## [What to do]
Could you restate word for word only the lines below from the one holding "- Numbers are" to the one holding "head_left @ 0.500", inclusive, and leave out the pictures?

_____

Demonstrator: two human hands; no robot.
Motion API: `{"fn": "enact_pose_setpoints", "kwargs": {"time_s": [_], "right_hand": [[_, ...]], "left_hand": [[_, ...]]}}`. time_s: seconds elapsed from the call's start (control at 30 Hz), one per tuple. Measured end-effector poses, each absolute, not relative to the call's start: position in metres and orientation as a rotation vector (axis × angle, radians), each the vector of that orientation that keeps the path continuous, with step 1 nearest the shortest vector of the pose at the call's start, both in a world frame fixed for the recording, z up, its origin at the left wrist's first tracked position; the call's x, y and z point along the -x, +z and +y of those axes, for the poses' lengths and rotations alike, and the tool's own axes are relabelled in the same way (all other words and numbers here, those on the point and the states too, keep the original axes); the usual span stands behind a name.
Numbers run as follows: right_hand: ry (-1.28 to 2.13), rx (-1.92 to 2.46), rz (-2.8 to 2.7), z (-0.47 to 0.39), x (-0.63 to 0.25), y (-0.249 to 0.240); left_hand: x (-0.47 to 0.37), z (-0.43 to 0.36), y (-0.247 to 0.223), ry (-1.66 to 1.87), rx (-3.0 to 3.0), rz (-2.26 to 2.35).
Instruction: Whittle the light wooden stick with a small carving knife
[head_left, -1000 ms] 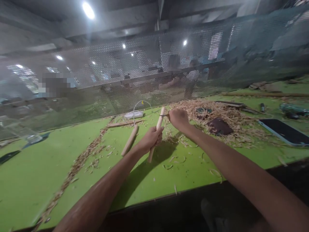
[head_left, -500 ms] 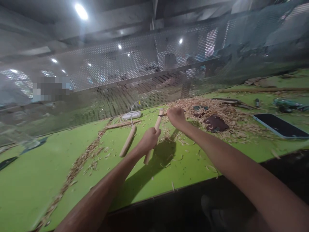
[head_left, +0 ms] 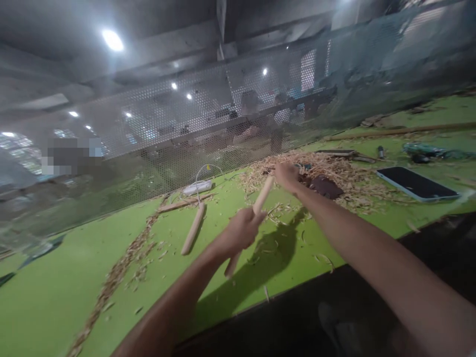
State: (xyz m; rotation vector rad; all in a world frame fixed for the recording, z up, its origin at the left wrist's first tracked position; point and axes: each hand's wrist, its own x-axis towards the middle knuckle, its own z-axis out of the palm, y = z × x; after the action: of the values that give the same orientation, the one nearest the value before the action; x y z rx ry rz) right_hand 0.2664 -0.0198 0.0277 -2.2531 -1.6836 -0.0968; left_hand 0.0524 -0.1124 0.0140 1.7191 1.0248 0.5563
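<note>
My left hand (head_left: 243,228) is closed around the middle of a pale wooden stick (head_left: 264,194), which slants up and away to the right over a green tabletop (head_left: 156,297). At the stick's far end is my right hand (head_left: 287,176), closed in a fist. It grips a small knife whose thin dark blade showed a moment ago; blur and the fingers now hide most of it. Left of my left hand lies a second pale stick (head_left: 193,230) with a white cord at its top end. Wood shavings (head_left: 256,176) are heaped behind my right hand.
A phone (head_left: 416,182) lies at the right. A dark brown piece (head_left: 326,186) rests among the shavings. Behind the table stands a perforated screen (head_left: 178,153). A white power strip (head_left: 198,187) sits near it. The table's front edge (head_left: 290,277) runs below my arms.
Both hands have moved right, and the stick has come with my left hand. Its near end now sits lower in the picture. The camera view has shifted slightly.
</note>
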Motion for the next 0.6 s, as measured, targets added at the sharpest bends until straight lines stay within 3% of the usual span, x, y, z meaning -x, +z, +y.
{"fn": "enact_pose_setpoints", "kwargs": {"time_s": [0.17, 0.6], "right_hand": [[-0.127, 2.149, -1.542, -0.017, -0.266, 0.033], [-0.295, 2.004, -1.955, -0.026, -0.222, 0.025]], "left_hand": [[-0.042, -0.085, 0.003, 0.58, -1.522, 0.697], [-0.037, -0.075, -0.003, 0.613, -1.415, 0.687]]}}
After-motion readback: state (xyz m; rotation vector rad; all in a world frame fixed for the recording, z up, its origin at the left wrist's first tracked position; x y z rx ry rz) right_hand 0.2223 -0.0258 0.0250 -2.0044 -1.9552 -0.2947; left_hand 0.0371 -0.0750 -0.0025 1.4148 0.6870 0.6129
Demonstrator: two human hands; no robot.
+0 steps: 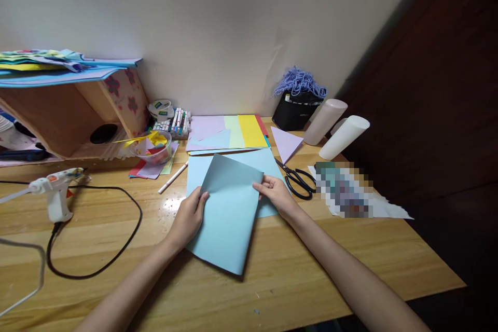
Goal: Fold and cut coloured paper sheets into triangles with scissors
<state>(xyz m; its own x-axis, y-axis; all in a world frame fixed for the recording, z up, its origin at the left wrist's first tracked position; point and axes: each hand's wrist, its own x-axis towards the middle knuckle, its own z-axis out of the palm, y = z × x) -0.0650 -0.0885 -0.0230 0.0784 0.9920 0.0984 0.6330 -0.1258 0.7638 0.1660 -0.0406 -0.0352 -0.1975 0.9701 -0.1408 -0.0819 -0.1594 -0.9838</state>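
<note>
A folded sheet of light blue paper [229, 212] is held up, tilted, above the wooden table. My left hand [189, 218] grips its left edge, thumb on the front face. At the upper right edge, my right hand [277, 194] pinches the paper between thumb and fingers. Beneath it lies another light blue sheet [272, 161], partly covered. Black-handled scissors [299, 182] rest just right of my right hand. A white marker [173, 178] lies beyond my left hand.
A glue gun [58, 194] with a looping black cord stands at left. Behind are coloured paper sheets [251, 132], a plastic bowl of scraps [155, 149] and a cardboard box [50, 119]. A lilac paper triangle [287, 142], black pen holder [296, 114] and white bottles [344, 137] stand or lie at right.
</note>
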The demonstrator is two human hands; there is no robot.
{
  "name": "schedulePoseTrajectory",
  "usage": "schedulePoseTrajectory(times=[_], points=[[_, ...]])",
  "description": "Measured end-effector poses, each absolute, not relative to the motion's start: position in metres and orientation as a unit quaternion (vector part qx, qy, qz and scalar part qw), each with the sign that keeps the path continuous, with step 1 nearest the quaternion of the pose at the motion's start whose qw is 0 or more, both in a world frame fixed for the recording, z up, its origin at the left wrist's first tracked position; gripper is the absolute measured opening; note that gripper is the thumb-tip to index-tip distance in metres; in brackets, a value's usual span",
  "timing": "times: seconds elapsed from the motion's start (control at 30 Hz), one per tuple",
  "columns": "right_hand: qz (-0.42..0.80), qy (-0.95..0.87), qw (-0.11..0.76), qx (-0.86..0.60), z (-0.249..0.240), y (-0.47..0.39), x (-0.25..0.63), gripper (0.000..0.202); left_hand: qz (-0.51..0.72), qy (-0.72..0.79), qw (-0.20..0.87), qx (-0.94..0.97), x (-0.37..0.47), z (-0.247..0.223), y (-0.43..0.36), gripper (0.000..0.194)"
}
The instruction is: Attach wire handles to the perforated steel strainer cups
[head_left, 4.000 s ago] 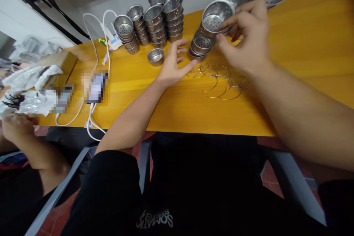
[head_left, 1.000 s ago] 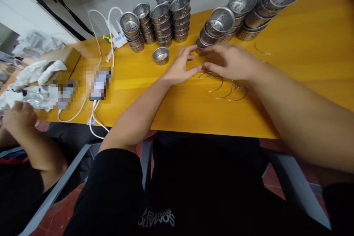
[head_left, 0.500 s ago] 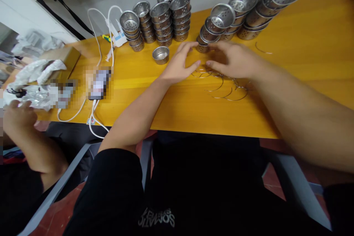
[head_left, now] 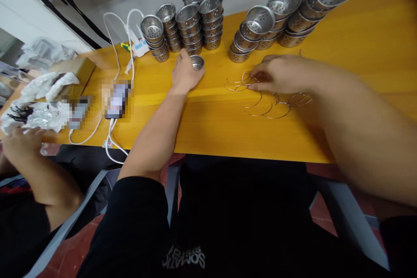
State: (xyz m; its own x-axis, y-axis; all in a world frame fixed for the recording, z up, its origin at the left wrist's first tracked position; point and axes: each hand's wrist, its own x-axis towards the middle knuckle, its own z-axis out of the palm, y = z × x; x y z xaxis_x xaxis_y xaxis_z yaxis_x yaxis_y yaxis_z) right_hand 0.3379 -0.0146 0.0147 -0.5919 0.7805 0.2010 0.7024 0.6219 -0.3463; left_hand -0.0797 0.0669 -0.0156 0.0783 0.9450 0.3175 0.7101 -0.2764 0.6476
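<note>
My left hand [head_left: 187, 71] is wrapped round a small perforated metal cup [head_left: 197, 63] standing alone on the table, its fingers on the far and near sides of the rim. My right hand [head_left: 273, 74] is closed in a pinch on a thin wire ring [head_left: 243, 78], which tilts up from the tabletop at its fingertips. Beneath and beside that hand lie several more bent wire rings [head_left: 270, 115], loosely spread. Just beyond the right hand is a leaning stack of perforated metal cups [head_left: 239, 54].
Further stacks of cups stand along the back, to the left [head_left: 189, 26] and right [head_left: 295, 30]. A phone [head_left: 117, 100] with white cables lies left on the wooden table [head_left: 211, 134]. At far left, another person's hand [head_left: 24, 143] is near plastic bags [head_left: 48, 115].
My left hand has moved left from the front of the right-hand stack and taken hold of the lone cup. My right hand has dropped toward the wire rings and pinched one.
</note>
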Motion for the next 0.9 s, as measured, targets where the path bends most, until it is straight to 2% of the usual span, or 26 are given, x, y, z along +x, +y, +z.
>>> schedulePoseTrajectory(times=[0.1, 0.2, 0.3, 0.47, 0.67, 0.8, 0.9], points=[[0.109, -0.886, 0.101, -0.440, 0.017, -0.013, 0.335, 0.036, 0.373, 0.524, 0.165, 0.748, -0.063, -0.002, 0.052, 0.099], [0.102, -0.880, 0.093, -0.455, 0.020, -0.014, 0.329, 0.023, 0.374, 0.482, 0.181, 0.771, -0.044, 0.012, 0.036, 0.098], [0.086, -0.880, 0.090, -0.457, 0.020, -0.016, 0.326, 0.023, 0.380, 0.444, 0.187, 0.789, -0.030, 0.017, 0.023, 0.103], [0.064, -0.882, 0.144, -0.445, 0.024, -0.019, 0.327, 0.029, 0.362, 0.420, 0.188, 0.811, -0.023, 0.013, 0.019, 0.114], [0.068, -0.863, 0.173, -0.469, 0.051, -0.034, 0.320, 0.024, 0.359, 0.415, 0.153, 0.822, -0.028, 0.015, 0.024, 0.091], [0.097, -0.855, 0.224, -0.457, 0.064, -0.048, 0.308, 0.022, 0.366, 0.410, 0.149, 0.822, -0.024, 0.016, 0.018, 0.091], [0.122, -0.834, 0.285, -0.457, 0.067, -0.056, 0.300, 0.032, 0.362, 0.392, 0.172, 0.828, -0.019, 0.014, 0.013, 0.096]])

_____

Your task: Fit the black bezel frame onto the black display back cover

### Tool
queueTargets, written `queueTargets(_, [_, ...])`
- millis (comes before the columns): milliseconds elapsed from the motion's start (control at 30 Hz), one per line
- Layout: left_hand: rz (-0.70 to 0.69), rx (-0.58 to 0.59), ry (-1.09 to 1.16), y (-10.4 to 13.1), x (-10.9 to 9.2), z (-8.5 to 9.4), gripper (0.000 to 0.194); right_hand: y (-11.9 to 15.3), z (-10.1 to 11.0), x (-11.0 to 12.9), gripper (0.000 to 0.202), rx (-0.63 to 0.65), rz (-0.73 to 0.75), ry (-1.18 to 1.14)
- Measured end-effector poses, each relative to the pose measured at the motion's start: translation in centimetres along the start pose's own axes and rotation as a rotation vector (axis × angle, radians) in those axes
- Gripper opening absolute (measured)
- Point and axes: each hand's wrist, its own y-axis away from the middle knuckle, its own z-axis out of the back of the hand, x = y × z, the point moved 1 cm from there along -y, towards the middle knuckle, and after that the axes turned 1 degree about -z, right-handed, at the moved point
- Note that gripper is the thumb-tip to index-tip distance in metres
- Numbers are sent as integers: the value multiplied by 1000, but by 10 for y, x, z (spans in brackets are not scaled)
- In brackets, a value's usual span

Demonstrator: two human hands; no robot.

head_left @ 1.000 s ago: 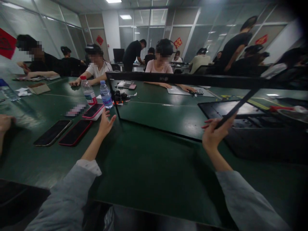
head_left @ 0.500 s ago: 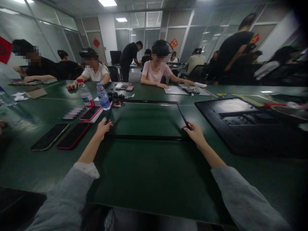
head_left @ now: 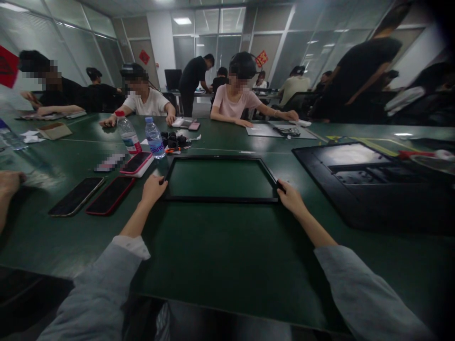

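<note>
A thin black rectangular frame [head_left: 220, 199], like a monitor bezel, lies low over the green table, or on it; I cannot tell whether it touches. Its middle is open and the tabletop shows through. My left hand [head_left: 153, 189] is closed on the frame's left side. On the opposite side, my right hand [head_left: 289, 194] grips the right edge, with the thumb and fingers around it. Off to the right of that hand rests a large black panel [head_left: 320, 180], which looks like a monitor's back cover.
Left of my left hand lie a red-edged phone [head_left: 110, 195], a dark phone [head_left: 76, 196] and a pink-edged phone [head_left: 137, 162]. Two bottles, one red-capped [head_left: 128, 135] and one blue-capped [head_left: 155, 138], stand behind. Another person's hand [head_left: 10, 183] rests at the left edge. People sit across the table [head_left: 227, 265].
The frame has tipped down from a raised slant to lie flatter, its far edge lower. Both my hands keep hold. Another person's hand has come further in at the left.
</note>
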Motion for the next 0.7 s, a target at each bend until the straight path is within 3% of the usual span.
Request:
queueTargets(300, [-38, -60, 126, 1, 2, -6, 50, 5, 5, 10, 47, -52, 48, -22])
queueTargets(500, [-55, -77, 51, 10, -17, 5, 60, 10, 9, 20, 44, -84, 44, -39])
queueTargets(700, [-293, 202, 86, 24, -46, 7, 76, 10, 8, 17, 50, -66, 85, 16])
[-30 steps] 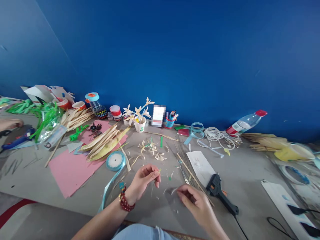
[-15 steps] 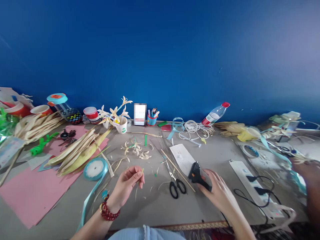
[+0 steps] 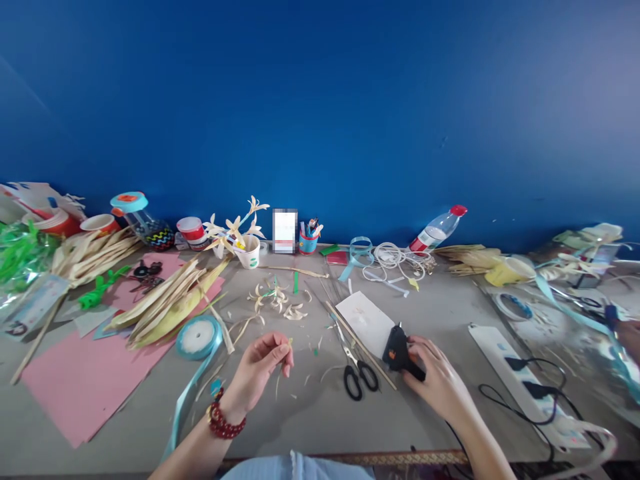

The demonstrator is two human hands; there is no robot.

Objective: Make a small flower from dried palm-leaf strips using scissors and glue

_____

## [Result of the exercise]
- Numbers are sent as integers: the value multiplied by 1000, but by 10 for y, x, z (spans in brackets are not scaled)
- In brackets, a value's usual span

Demonstrator: two human hands; no robot.

head_left @ 1.000 s ago: 
head_left @ 0.500 s ago: 

With this, the output is complete.